▶ Description of the task
Using the entries that follow, write out the line containing "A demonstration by", the line containing "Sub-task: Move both", and every line between them, exactly and nothing else.

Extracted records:
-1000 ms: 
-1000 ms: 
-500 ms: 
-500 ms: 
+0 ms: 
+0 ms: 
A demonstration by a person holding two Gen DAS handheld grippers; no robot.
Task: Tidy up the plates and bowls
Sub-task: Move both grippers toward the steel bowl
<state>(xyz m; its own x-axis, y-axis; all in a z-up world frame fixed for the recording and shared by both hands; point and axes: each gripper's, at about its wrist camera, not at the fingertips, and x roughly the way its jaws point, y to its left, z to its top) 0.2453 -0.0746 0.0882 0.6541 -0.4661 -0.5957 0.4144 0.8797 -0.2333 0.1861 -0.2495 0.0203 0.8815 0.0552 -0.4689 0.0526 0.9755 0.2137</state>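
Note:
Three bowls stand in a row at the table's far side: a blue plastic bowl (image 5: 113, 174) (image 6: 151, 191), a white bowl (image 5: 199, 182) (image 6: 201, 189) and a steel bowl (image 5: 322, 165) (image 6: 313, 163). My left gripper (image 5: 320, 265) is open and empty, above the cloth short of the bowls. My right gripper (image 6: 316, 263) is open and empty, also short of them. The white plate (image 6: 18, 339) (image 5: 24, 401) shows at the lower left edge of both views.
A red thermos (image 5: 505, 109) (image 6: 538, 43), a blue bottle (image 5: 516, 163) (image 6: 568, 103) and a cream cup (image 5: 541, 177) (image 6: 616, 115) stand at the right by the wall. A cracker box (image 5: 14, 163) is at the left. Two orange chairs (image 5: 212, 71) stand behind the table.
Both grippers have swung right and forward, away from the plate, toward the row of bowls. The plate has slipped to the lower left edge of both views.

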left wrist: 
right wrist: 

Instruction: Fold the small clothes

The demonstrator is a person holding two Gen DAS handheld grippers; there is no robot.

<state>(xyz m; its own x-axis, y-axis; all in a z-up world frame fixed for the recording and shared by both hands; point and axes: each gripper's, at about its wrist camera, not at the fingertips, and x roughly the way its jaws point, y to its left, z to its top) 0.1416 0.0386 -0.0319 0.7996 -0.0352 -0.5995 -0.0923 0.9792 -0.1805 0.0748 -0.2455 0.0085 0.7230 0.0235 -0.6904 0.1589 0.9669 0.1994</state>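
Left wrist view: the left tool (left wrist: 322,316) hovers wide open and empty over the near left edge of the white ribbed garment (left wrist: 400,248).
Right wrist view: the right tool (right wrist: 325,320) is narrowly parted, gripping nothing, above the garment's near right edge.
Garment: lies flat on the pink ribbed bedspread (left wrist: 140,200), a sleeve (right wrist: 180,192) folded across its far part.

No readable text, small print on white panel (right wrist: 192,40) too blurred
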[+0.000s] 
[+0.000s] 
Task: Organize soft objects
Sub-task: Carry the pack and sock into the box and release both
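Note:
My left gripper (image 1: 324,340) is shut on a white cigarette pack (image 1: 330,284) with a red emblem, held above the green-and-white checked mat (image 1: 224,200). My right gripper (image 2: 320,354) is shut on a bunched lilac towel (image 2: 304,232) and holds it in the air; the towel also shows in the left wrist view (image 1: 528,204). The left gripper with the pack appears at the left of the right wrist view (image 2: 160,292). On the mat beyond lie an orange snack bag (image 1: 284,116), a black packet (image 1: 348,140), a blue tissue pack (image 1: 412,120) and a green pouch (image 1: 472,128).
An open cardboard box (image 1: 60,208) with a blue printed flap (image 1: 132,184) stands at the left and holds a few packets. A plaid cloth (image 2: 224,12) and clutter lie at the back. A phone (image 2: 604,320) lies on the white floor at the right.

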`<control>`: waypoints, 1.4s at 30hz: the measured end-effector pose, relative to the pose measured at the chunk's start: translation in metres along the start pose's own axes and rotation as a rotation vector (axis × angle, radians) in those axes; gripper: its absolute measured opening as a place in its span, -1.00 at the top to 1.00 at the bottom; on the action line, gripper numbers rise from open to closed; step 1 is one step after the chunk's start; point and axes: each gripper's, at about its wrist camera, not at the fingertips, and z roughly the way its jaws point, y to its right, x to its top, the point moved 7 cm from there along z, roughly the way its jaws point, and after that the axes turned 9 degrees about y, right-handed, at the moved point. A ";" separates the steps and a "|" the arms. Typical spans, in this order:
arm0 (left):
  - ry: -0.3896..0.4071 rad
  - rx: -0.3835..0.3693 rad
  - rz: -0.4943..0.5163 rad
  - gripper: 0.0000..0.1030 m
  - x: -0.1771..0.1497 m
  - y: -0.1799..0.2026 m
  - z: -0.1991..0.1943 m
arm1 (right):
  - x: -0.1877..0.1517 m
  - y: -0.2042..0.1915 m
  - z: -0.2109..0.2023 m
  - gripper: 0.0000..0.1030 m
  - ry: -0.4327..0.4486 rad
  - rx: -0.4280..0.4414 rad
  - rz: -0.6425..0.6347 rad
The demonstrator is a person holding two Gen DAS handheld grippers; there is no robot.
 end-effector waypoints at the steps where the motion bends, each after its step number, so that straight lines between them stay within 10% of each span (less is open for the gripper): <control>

▶ Finished exercise
A demonstration by a person holding two Gen DAS handheld grippers; no robot.
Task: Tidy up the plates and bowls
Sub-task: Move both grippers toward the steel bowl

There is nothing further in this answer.